25.
A Blood test foe depression
This year, Eva Redei, a professor
at Northwestern’s Feinberg School of Medicine, published a paper that
identified molecules in the blood that correlated to major depression in a
small group of teenagers. Ridge Diagnostics has also started to roll out a test
analyzing 10 biomarkers linked to depression in adults. “Part of the reason
there’s a stigma for mental illness, including depression, is that people think
it’s only in their heads,” Redei says. “As long as there’s no measurable,
objective sign, we’re going to stay in that mind-set of ‘Just snap out of it.’

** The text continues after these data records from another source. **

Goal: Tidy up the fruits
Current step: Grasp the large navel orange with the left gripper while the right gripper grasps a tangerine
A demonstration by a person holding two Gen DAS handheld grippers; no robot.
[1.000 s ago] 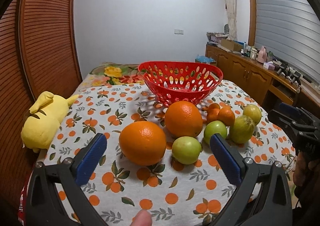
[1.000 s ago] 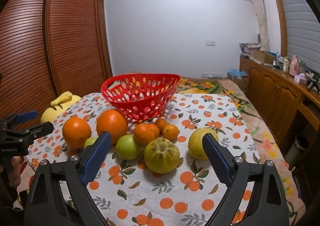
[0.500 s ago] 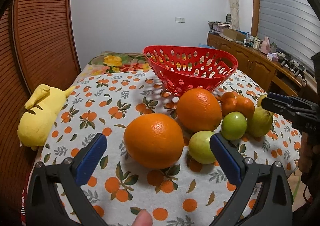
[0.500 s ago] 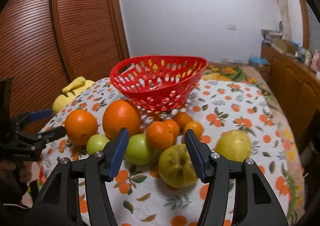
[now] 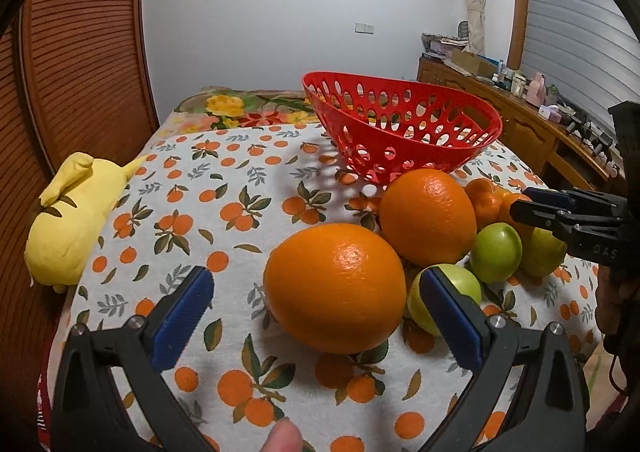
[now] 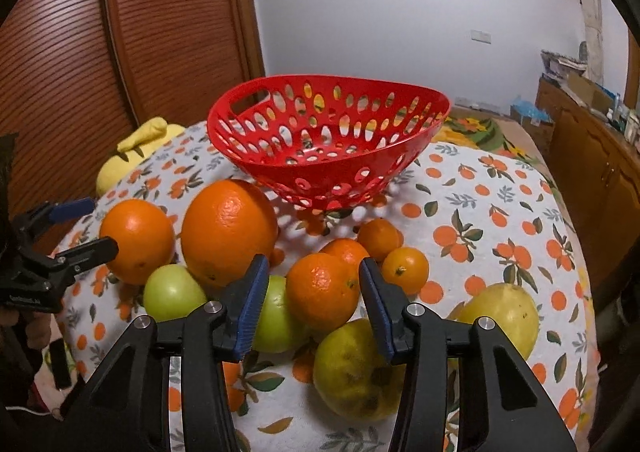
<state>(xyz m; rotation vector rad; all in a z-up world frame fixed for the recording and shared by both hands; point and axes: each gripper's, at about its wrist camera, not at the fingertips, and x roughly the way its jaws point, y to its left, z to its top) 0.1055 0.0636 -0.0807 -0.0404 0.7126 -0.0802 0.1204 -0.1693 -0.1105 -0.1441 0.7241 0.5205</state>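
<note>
My red basket [image 6: 328, 148] holds no fruit. Left gripper [image 5: 316, 316] spread wide around big orange [image 5: 336, 288]; right gripper [image 6: 312, 300] parted, flanking tangerine [image 6: 322, 288].

Fruit's all on the cloth in front of the red basket [image 6: 332, 156], which has oval holes all over, sits upright and has nothing in it as far as I can see. Two big oranges: the near one [image 5: 335, 288] at the left end of the bunch, the bigger one [image 6: 229, 232] right up against the basket's base. Two smooth green fruits [image 6: 173, 294] [image 6: 276, 318] tucked just in front of them. A tangerine [image 6: 322, 290] sits mid-pile with three smaller ones [image 6: 405, 267] clustered behind it. Then two bumpy yellow-green fruits, one [image 6: 356, 370] nearest and one [image 6: 500, 316] off to the right.
</note>
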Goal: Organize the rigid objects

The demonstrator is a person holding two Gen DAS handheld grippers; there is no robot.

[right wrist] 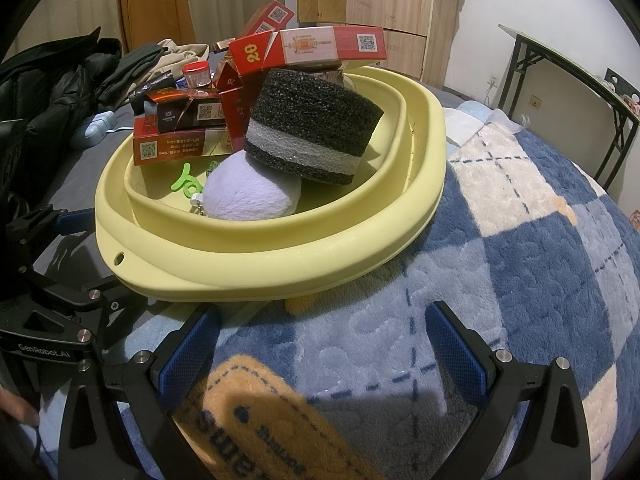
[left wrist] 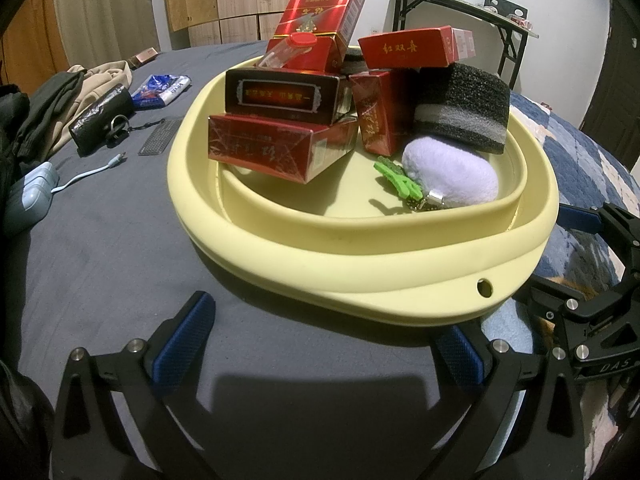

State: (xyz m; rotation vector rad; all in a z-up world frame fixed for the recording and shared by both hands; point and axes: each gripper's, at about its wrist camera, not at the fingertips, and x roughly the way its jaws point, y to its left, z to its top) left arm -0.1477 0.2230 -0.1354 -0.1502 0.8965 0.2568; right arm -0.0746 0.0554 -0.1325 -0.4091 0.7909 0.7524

” Blood tests will take mental illness out of the squishy realm of feelings.
And as Lonna Williams, C.E.O. of Ridge Diagnostics, says, they’ll help people
understand “it’s not their fault.”
Elizabeth Weil
26.
Bathroom cleaning
Researchers at the Wyss Institute
for Biologically Inspired Engineering at Harvard are working on a technology
that would make household cleaning supplies much smarter — almost like a
sprayable forensics team. When the spray hits a surface where there are
pathogens present, like your bathroom sink, it would bind to the bad stuff and
turn a color — orange, say, for E. coli. Then you could knock it out with a
stronger disinfectant.
Nathaniel Penn
You need a lot of water to put out
a sizable blaze, and the chemicals used in fire extinguishers can be toxic
(halons, the most effective chemical fire suppressant, create holes in the
ozone layer). So the Defense Advanced Research Projects Agency at the Pentagon
has developed a hand-held wand that snuffs out fires, without chemicals.
According to the program’s manager, Dr. Matt Goodman, an electric field
destabilizes the flame’s underlying structure rather than blanketing the fire
to smother it. Eventually, the technology could be used to create escape routes
or extinguish fires without damaging sensitive equipment nearby.